Copy out each line from the start of the material below until the line with "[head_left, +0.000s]", that line included.
Material provided START
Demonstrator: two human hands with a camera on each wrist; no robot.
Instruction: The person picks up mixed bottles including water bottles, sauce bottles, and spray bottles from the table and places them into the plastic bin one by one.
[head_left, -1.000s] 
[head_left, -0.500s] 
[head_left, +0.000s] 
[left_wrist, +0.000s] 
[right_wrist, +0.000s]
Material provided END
• _Solution for this task_:
Demonstrator: two human hands with a camera on each wrist; no robot.
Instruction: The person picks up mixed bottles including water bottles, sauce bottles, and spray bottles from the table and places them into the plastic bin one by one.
[head_left, -1.000s] 
[head_left, -0.500s] 
[head_left, +0.000s] 

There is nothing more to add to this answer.